Project description:Individuals with depressive symptoms are more likely to be isolated in their social networks, which can further increase their symptoms. Although social interactions are an important aspect of individuals' social lives, little is known about how depressive symptoms affect behavioral patterns in social interaction networks. This article analyzes the effect of depressive symptoms on social interactions in two empirical settings (Ntotal?=?123, Ndyadic relations?=?2,454) of students spending a weekend together in a remote camp house. We measured social interactions between participants with Radio Frequency Identification (RFID) nametags. Prior to the weekend, participants were surveyed on their depressive symptoms and friendship ties. Using state-of-the-art social network analysis methods, we test four preregistered hypotheses.
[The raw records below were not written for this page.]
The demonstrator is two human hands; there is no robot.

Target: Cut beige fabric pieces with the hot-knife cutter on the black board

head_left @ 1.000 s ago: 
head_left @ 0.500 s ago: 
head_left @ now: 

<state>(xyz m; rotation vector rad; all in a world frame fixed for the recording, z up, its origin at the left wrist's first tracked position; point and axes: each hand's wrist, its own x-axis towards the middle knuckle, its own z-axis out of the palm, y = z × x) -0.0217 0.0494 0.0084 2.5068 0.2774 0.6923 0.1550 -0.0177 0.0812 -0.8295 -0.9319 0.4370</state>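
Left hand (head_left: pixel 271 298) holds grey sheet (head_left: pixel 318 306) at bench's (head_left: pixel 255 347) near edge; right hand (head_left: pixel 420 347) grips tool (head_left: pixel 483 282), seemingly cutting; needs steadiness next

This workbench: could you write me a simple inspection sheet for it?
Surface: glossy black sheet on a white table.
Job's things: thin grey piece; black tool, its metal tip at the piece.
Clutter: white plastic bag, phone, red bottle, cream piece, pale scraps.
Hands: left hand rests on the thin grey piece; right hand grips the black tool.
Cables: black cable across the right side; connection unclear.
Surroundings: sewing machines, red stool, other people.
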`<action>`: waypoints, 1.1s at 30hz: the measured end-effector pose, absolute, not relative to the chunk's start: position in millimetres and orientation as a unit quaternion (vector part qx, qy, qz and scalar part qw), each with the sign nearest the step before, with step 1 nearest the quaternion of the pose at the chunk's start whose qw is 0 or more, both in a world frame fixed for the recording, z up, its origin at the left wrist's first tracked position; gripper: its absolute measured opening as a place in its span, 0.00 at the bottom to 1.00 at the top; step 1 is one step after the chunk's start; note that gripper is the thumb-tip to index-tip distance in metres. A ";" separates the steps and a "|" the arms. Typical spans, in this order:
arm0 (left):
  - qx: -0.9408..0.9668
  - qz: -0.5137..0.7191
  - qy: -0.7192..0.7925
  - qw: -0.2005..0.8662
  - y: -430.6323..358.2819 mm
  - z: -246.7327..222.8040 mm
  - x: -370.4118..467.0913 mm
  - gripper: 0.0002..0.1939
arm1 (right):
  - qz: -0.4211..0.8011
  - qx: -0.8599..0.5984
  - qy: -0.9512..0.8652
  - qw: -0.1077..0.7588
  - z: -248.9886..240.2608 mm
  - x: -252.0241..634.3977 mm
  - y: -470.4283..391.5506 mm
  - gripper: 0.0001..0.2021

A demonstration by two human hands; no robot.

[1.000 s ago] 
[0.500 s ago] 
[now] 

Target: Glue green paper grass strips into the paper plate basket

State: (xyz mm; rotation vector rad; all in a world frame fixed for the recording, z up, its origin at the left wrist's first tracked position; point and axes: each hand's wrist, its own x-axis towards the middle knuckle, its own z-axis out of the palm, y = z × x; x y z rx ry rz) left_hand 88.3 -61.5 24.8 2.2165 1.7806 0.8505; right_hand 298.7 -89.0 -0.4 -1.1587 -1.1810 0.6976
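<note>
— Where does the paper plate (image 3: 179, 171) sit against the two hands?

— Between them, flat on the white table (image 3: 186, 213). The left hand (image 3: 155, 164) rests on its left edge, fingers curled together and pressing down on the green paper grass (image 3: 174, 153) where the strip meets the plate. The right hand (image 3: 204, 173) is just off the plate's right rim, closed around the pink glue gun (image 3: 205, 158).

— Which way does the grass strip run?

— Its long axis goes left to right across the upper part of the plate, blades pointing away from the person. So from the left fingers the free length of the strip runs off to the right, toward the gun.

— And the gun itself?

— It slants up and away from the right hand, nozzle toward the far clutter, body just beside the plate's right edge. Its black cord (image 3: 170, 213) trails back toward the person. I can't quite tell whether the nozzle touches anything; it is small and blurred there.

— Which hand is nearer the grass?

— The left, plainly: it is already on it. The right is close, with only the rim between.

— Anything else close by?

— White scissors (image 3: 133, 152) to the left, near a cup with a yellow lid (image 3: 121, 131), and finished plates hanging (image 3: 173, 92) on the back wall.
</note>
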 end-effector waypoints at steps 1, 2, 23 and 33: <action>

Our results indicate that depressive symptoms are associated with (1) spending less time in social interaction, (2) spending time with similarly depressed others, (3) spending time in pair-wise interactions rather than group interactions but not with (4) spending relatively less time with friends. By "zooming in" on face-to-face social interaction networks, these findings offer new insights into the social consequences of depressive symptoms.